5. Aligns with DNP and NPC Goals: The model supports DNP leaders in their mission to transform healthcare systems because it uses Quality Improvement methods, involves stakeholders, and offers practice support.

Application Example in NPC-Led Project: A Nurse Practice Council seeking to enhance diabetes care at three primary care offices would implement the Evidence NOW model through the following steps: The project employs facilitators at each location to help practitioners modify their workflow procedures for glucose monitoring and patient teaching. The collection of HbA1c control baseline data enables the production of monthly feedback reports. The NPC schedules monthly meetings that unite all clinics to examine their results while sharing their achievements and improving their strategies.
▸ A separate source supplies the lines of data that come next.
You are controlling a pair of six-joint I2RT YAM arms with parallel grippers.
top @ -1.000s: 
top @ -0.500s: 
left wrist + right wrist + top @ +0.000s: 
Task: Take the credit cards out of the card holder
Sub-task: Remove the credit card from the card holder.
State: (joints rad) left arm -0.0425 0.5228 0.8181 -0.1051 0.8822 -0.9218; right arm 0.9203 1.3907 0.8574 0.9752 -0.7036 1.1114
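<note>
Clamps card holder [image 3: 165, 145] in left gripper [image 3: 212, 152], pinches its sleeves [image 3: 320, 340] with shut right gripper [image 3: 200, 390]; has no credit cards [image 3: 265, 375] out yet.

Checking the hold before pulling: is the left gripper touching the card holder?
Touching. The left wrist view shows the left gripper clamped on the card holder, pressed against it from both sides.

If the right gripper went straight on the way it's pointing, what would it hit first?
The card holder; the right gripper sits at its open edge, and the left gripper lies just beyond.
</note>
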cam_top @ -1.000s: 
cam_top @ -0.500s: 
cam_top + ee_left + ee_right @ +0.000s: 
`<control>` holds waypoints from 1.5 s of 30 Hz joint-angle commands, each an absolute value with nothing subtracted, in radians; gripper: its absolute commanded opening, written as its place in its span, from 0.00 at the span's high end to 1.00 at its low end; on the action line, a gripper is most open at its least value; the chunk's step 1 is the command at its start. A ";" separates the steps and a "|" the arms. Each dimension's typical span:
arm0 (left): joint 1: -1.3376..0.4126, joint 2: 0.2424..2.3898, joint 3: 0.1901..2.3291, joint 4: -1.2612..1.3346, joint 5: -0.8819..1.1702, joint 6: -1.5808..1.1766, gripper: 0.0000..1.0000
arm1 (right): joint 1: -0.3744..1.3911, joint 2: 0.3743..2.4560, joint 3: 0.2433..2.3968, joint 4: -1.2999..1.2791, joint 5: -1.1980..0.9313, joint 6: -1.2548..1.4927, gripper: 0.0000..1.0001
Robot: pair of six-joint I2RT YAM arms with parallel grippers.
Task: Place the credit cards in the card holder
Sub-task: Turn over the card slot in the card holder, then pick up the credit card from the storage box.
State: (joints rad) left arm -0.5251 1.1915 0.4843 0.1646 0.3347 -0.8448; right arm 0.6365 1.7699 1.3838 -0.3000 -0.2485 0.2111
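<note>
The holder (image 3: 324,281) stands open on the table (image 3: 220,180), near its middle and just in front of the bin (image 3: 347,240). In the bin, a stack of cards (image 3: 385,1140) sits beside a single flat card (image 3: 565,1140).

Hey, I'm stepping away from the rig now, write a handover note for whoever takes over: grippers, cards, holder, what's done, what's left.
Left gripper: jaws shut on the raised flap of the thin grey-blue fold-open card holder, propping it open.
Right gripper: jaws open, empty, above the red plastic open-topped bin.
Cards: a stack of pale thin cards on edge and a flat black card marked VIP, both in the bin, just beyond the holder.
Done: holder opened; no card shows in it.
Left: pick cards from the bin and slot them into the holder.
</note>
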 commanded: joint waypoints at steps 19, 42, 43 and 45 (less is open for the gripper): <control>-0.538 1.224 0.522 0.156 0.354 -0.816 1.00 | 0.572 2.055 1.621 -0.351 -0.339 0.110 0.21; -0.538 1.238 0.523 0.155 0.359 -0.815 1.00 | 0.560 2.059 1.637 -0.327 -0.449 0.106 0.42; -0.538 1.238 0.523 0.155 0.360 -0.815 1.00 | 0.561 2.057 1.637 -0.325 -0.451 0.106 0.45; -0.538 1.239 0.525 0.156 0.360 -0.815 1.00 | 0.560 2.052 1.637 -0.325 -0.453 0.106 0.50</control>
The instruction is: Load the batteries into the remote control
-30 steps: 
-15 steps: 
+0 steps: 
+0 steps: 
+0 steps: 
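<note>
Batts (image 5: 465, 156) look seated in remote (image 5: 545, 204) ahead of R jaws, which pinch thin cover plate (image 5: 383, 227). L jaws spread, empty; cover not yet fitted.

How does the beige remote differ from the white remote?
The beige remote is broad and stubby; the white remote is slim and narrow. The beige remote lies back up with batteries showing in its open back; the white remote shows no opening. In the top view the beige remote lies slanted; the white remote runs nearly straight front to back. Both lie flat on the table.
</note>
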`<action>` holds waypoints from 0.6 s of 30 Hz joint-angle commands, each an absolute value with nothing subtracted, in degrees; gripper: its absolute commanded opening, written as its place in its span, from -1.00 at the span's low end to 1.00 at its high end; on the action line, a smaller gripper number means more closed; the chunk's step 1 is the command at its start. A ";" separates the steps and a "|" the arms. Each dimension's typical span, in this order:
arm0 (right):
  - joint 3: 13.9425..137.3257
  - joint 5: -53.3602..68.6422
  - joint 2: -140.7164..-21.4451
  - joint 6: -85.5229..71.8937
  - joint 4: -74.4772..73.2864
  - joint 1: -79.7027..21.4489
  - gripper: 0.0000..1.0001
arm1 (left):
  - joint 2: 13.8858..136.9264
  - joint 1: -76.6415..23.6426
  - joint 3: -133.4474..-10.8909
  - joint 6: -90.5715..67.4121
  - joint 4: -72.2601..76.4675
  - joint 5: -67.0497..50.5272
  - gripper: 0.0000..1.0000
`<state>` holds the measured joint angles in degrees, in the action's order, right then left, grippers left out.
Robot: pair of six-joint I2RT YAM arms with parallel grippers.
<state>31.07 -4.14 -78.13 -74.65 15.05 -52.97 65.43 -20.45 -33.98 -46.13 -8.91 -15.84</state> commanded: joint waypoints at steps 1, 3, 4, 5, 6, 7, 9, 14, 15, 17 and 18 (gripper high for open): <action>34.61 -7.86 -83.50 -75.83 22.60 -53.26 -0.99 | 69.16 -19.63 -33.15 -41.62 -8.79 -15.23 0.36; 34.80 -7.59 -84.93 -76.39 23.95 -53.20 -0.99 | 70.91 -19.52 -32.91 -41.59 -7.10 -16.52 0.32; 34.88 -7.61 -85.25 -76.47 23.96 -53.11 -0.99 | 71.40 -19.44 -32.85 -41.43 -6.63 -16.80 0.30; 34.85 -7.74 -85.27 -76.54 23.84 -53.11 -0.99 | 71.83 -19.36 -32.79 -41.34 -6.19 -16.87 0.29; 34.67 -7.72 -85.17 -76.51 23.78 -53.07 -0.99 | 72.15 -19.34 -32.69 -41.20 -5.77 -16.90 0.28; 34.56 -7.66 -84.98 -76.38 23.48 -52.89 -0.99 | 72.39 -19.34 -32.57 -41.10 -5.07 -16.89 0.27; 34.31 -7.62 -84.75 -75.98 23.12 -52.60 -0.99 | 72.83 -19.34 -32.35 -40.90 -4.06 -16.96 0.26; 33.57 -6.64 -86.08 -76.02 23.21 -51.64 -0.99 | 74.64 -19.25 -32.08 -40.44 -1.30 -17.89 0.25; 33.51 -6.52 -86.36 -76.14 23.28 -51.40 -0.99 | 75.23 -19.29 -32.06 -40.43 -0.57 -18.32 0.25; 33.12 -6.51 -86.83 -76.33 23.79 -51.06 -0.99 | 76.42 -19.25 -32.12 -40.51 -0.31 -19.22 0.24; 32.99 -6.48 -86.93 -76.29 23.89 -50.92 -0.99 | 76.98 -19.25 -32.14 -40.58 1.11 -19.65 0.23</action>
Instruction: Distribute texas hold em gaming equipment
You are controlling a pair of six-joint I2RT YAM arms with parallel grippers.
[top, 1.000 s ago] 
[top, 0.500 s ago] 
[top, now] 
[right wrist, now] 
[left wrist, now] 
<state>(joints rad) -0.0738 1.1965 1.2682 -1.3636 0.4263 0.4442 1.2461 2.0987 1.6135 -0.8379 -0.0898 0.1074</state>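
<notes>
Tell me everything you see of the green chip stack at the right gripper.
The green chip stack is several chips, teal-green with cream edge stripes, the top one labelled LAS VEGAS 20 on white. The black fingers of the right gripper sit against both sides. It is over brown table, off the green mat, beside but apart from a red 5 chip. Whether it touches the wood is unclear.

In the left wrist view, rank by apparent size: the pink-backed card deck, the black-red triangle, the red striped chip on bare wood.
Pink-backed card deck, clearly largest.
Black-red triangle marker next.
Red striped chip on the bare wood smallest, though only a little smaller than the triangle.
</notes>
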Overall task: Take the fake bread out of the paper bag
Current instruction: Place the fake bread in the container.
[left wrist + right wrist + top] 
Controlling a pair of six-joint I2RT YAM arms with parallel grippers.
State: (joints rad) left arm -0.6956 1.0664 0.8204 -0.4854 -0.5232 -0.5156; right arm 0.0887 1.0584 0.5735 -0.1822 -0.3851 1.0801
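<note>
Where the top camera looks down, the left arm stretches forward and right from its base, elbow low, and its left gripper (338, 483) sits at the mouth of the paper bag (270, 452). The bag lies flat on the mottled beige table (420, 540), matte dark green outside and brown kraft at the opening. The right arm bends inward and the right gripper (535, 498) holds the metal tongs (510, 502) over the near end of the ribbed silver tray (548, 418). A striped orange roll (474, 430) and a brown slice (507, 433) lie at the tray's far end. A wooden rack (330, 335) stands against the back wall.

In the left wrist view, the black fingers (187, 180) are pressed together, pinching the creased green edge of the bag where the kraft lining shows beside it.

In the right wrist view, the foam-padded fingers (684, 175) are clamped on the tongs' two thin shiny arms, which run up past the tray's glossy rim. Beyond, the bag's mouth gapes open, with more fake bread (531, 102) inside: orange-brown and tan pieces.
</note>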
Patient follow-up and lifestyle counseling protocols receive testing through PDSA cycles, which leads to their refinement. The project will expand its medication adherence tracking system after six months based on the successful initial outcome results.

The Evidence NOW model serves as a flexible, evidence-based framework for primary care translational projects, which is both practical and scalable. The model combines external facilitation with data-driven decision-making and interprofessional collaboration to enable the Nurse Practice Council to deliver sustainable patient care improvements. The model offers optimal primary care transformation solutions for DNP leadership through its flexible nature, combined with team-oriented care and its focus on small and mid-sized practices.

References:

De Oliveira, N. L. Z., Peduzzi, M., Agreli, H. L. F., & dos Santos Matsumoto, K. (2022). Implementation of evidence-based nutritional management in primary health care settings: a systematic scoping review. Australian Journal of Primary Health, 28(1), 1-17.

Goldberg, D. G., Owens-Jasey, C., Haghighat, S., & Kavalloor, S. (2023). Implementation strategies for large scale quality improvement initiatives in primary care settings: a qualitative assessment. BMC Primary Care, 24(1), 1-9.